Para agilizar a votação da indicação do senador Rodrigo Pacheco (PSB-MG) para o TCU (Tribunal de Contas da União), o presidente do Senado, Davi Alcolumbre (União-AP), planeja pular a etapa de sabatina e de votação na CAE (Comissão de Assuntos Econômicos) do Senado.
Brechas em indicações anteriores à corte de contas podem ser usadas para permitir essa movimentação, para que a análise seja feita diretamente no plenário ainda nesta semana.
A saída de Bruno Dantas do TCU era esperada há meses e foi alinhada com Alcolumbre para que fosse oficializada a tempo de fazer a votação nesta que é a última semana de esforço concentrado do Congresso Nacional até as eleições.
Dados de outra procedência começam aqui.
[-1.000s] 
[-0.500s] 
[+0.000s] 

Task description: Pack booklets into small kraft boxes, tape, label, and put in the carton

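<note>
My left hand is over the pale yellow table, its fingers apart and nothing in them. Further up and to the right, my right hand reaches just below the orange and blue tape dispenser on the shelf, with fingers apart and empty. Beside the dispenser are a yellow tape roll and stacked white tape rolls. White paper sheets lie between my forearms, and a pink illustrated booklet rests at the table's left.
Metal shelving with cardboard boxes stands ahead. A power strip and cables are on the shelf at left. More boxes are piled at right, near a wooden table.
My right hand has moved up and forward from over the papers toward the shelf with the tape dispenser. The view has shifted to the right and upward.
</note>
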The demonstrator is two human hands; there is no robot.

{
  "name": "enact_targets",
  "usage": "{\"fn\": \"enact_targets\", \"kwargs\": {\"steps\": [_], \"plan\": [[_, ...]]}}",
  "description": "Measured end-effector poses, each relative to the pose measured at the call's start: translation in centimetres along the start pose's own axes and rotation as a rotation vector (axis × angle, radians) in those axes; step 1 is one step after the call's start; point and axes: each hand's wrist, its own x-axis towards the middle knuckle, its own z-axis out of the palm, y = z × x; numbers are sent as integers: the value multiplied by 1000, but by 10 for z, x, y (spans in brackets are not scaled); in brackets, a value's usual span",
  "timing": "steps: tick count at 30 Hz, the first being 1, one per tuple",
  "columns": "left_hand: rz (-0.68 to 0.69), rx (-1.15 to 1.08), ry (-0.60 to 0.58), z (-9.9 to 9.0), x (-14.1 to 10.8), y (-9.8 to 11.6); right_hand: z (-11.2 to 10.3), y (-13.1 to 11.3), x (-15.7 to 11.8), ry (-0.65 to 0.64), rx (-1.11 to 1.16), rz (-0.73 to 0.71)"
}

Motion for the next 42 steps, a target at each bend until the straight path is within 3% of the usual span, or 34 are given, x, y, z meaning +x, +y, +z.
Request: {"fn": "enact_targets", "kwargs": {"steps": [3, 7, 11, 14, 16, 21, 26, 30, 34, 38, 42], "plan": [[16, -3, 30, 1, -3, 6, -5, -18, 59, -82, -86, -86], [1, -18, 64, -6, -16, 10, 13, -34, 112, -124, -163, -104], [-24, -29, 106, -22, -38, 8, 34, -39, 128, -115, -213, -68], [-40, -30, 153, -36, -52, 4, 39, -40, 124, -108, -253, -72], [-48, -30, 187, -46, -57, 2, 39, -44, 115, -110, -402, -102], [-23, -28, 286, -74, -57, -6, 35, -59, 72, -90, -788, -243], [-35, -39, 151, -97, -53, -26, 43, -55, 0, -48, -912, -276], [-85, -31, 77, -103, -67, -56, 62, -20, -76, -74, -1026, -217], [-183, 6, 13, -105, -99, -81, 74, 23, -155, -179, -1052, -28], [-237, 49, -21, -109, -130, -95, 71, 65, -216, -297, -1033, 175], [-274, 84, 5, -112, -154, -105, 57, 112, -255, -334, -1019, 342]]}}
Alcolumbre tem apostado com aliados que consegue um placar unânime para aprovar Rodrigo Pacheco e tem ligado para os senadores para pedir presença em Brasília, o que pode ajudar a compor quórum para outras prioridades do governo, como a PEC do fim da jornada 6x1.
Para ser aprovado, Pacheco precisa de maioria absoluta, ou seja, 41 votos. O nome do senador, no entanto, não oferece resistência entre os pares, nem entre a oposição, nem entre governistas.
Em 2007, o plenário do Senado aprovou o nome do ministro Raimundo Carreiro para o TCU em um cenário semelhante de votação direta no plenário. Então, secretário-geral da Mesa, Carreiro teve dispensada a sabatina.